## THE TASK
Set down only these lines, exactly: the line containing "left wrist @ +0" and all lines through the end of the data below. Omit pictures.

## DATASET SECTION
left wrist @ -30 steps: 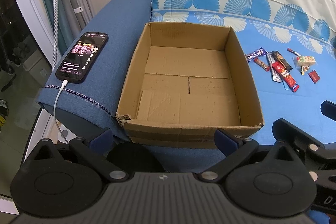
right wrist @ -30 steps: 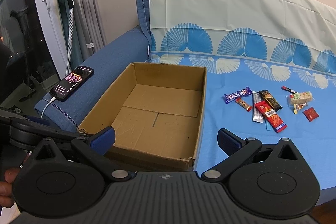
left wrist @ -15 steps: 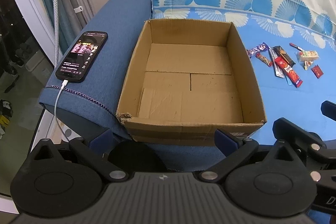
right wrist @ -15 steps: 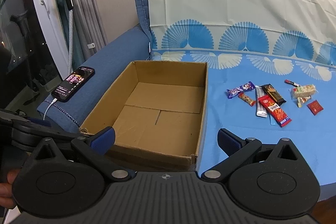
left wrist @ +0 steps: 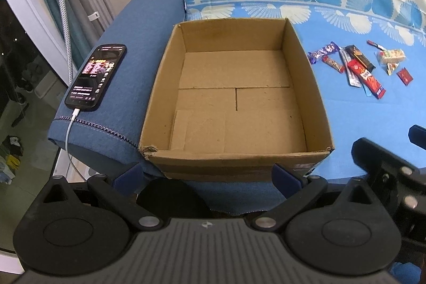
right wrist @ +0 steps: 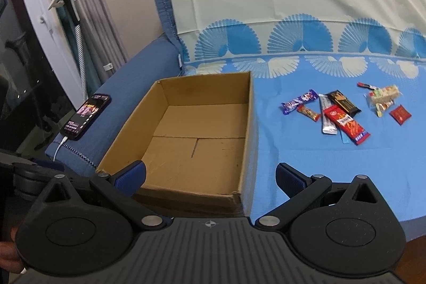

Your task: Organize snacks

## REPLY TO THE TASK
left wrist @ +0 steps: 
right wrist @ +0 steps: 

Your task: Organize snacks

No more output is expected.